Les mainteneurs de la Gite Le système de contrôle de version du code source a publié des mises à jour pour remédier à deux vulnérabilités critiques qui pourraient être exploitées par un acteur malveillant pour réaliser l’exécution de code à distance.
Les défauts, suivis comme CVE-2022-23521 et CVE-2022-41903affecte les versions suivantes de Git : v2.30.6, v2.31.5, v2.32.4, v2.33.5, v2.34.5, v2.35.5, v2.36.3, v2.37.4, v2.38.2 et v2.39.0.

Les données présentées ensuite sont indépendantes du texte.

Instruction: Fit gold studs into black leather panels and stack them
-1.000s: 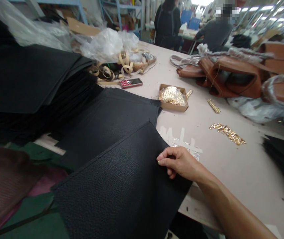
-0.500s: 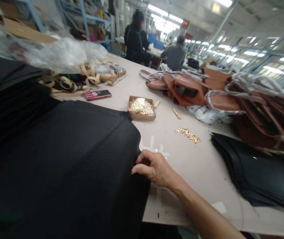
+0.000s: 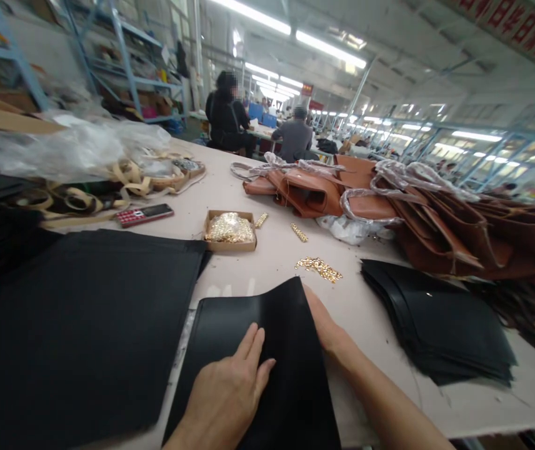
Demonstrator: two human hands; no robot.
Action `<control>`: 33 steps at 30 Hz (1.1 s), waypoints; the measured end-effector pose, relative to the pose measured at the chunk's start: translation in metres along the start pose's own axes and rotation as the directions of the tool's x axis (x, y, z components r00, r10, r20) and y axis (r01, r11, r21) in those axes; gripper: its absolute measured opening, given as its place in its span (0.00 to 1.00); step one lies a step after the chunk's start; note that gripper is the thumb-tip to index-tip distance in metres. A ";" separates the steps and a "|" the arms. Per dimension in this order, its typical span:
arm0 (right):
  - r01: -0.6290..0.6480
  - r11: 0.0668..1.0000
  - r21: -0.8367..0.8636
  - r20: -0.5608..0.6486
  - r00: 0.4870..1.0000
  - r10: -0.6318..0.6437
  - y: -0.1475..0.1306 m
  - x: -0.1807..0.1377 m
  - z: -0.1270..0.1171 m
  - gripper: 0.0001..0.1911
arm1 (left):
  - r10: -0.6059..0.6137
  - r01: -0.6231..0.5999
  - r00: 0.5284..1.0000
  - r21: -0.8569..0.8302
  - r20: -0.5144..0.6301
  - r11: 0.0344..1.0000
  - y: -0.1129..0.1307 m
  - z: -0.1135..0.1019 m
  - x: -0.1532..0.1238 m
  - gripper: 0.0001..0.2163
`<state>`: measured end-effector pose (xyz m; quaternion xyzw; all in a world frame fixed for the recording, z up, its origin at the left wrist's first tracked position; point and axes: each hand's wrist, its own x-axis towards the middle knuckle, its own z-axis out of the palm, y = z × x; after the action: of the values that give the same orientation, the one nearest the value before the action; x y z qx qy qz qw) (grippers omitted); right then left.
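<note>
A black leather panel (image 3: 290,375) lies in front of me, its right side raised and bent upward. My left hand (image 3: 230,390) rests on top of it with fingers stretched out. At the panel's right edge is my right hand (image 3: 321,319), pressed against its underside; the panel hides the fingers. To the left lies a stack of black leather panels (image 3: 94,325). Beyond my hands are a loose pile of gold-coloured metal pieces (image 3: 319,269) and a small cardboard box (image 3: 230,247) filled with similar pieces.
Brown leather bags (image 3: 365,203) with plastic-wrapped handles are heaped at the back right. Another stack of black pieces (image 3: 440,319) sits on the right. A red phone (image 3: 143,215), tan strips (image 3: 129,178) and clear plastic (image 3: 84,140) occupy the left. Two people sit farther back.
The black panel has come off the left stack and moved right, in front of me. My left hand has entered view on top of it. My right hand has gone behind its edge.
</note>
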<state>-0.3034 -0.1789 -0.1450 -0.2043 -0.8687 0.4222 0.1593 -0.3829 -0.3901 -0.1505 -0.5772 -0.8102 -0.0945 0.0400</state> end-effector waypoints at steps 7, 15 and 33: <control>-0.003 0.884 -0.468 -0.091 0.995 -0.045 0.040 0.047 -0.040 0.16 | 0.061 -0.062 0.998 0.055 0.021 0.997 -0.002 0.013 -0.004 0.19; 0.033 0.669 -0.742 0.077 0.996 0.036 0.033 0.085 -0.037 0.14 | 0.068 -0.068 0.996 0.011 -0.057 0.998 -0.005 0.020 -0.009 0.19; -0.124 0.767 -0.630 0.053 0.978 0.202 0.003 0.058 -0.018 0.13 | 0.036 -0.033 0.999 -0.150 0.018 0.988 -0.004 0.007 -0.009 0.19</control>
<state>-0.3449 -0.1370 -0.1308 -0.2947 -0.9460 0.1351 -0.0057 -0.3831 -0.3987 -0.1596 -0.5934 -0.7911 -0.1483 -0.0100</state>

Les versions corrigées incluent v2.30.7, v2.31.6, v2.32.5, v2.33.6, v2.34.6, v2.35.6, v2.36.4, v2.37.5, v2.38.3 et v2.39.1. Les chercheurs en sécurité X41 D-Sec Markus Vervier et Eric Sesterhenn ainsi que Joern Schneeweisz de GitLab ont été crédités d’avoir signalé les bogues.
« Le problème le plus grave découvert permet à un attaquant de déclencher une corruption de mémoire basée sur le tas lors d’opérations de clonage ou d’extraction, ce qui peut entraîner l’exécution de code », a déclaré la société allemande de cybersécurité. m’a dit de CVE-2022-23521.
CVE-2022-41903, également une vulnérabilité critique, est déclenchée lors d’une opération d’archivage, entraînant l’exécution de code via une faille de débordement d’entier qui survient lors du formatage des journaux de validation.
« En outre, un grand nombre de problèmes liés aux nombres entiers ont été identifiés, ce qui peut entraîner des situations de déni de service, des lectures hors limites ou simplement des cas d’angle mal gérés sur des entrées volumineuses », a noté X41 D-Sec.
Bien qu’il n’y ait pas de solution de contournement pour CVE-2022-23521, Git recommande aux utilisateurs de désactiver « git archive » dans les référentiels non approuvés comme atténuation pour CVE-2022-41903 dans les scénarios où la mise à jour vers la dernière version n’est pas une option.
GitLab, dans un conseil coordonné, m’a dit il a publié les versions 15.7.5, 15.6.6 et 15.5.9 pour GitLab Community Edition (CE) et Enterprise Edition (EE) pour remédier aux lacunes, exhortant les clients à appliquer les correctifs avec effet immédiat.